Es por ello, que en otras latitudes se ha comenzado a hablar de la emergencia de un peligroso “fascismo de baja intensidad”, que traspasa las relaciones sociales, infiltrándose en las políticas de seguridad interior del Estado y la tan periclitada seguridad pública, pero también en el insoslayable incremento del narcotráfico y la narcocultura. El reguero de pólvora que enciende esa cultura de muerte, en el contexto de la presente globalización pandémica, debería remecer nuestra conciencia humana ante el imperativo ético de preservar la vida en todas sus formas. Y, especialmente, cuando debemos pensar y actuar sobre y en la identidad de la Región de Valparaíso, ciertamente fragilizada y fragmentada por un centralismo imperante que se reproduce provocando la implosión y asfixia de todo lo que considera periferia, marginal, rural o simplemente premoderno.

¿Será posible, entonces, construir una comunidad regional inspirada en la liberación de todas sus fuerzas creativas, de su ecología de saberes socio-territoriales, con el firme propósito colectivo de garantizar la paz, el cuidado de la vida y de los bienes comunes?

Sin duda, la construcción de ese otro mundo posible no tiene lugar sino desde la deconstrucción de esa matriz necropolítica que niega la vida, los cuerpos sociales, la tierra y el agua. Y esto no se trata de un simple giro metafórico, sino de la cruda realidad al desnudo, la sistemática violación de los derechos humanos y de la naturaleza: muertes, violaciones, torturas, mutilaciones oculares se suman a “zonas de sacrificio”, estados de catástrofe hídrica, derrames de relaves mineros, contaminación de aguas superficiales y napas subterráneas, incendios devastadores, pérdida del patrimonio genético y la biodiversidad.

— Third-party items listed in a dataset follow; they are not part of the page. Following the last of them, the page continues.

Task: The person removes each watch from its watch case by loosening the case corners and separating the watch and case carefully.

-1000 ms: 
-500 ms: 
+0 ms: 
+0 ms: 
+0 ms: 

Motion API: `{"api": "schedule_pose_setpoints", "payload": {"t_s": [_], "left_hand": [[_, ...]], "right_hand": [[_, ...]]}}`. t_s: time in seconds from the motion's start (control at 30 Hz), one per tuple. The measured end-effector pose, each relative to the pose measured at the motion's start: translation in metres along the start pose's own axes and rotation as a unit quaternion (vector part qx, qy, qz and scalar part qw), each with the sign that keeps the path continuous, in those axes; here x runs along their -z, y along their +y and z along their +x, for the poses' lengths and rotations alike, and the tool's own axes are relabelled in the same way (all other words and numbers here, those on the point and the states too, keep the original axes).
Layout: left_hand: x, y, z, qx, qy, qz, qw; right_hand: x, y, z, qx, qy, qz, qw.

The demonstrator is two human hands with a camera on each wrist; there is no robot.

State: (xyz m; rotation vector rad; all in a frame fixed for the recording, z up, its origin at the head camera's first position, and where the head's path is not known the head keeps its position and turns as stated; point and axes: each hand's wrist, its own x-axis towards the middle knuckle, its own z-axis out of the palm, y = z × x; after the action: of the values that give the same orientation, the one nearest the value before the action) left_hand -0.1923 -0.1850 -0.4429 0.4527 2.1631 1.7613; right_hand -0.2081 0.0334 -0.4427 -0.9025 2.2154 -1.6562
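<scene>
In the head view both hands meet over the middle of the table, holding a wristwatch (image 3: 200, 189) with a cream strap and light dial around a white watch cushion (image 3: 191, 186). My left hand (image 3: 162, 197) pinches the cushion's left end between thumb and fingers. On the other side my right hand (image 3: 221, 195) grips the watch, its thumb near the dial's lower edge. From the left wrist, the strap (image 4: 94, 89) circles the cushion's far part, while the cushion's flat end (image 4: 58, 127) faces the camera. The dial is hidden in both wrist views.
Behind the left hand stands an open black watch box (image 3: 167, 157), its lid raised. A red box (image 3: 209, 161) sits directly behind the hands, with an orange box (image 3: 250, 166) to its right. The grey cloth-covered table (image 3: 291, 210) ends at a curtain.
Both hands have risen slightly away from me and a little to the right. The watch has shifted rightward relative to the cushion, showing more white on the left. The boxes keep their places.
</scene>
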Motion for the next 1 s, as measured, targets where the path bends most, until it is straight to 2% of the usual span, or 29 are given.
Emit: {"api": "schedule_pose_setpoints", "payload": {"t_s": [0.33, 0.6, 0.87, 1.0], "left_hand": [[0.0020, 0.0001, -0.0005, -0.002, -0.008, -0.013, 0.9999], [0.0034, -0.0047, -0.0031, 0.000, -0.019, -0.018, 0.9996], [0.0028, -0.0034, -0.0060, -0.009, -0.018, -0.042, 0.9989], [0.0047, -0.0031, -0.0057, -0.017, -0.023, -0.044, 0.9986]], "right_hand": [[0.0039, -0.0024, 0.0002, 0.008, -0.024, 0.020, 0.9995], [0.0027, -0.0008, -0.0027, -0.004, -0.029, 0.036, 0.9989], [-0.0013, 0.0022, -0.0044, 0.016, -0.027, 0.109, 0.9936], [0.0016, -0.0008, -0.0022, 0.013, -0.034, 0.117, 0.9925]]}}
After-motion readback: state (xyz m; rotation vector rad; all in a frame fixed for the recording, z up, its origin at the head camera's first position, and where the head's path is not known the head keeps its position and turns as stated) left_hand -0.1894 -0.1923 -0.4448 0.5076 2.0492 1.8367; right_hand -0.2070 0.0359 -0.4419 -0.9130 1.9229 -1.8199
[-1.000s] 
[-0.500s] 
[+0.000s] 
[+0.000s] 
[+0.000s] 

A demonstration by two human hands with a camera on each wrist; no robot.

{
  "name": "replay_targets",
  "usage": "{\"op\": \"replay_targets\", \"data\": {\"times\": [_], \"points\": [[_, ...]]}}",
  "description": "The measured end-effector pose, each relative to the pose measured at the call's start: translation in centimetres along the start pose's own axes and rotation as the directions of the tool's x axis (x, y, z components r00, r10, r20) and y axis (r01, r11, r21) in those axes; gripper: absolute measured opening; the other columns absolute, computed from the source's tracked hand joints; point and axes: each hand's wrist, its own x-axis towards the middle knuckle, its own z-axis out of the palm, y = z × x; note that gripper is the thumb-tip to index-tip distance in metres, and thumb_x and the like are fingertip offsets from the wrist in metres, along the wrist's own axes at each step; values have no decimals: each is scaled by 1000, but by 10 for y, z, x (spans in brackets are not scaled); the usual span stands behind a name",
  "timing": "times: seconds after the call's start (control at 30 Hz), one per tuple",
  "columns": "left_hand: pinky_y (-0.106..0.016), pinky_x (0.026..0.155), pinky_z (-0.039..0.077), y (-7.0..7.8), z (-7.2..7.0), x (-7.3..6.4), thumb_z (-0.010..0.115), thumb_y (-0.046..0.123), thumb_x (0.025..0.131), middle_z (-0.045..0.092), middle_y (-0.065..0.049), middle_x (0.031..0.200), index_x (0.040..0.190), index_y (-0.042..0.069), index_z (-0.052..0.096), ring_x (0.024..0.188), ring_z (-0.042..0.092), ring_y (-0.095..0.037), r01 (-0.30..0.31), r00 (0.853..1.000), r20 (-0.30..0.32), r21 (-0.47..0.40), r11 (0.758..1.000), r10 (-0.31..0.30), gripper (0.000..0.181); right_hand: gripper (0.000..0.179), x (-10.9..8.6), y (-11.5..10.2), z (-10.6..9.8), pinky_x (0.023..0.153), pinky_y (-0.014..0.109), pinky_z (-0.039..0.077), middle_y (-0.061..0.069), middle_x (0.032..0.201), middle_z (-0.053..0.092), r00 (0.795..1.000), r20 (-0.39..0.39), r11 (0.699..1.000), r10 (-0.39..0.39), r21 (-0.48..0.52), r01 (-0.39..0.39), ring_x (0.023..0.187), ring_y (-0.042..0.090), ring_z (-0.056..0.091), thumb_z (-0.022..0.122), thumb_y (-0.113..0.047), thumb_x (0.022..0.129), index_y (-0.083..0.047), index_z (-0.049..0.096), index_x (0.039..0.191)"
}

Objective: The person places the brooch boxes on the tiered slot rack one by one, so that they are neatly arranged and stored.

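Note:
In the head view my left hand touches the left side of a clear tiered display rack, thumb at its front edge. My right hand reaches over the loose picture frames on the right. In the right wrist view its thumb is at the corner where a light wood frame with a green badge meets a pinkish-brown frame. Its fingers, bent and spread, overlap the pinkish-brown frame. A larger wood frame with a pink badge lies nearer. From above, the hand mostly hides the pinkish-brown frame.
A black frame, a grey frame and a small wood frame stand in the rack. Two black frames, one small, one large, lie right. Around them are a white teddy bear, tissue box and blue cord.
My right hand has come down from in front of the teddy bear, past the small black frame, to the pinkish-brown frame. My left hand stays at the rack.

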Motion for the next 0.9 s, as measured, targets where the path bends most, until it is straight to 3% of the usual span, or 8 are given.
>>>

La construcción genuina de sentido identitario colectivo tiene una conexión directa con nuestra memoria, el legado de nuestros pueblos originarios y la descolonización del pensamiento desarrollista moderno extractivista y de extinción. Porque no sólo es posible, sino necesario, aspirar a un proyecto de buen vivir comunitario, el kume mongen mapuche o sumak kawsay quechua, cuya afirmación por la vida y su diversidad apelan a la recuperación de una cultura solidaria y una sociedad de derechos, plenamente participativa y consciente de su protagonismo histórico.

Este proyecto político, en diálogo con organizaciones sociales, territoriales, vecinos y vecinas, encarna una resistencia asociada al buen vivir, pero también una construcción colectiva que aspira a aportar en una dirección ético-política: una región de derechos, inclusiva, democrática y libre de violencia. La apuesta de este proyecto, se enfrenta con tensiones a las tendencias normalizadas, a la violencia contra los derechos humanos y de la naturaleza. Nuestra identidad regional, lejos de ser olvidada, es un punto de partida para reivindicar una acción política transformadora.

Felip Gascón i Martín es periodista, Doctor en Ciencias de la Comunicación por la Universidad Autónoma de Barcelona, Postgraduado Cátedra UNESCO de Brasil en Políticas Públicas y Desarrollo Regional.

Rodrigo Mundaca Cabrera es candidato a Gobernador Regional de Valparaíso. Vocero Nacional MODATIMA. Ingeniero Agrónomo.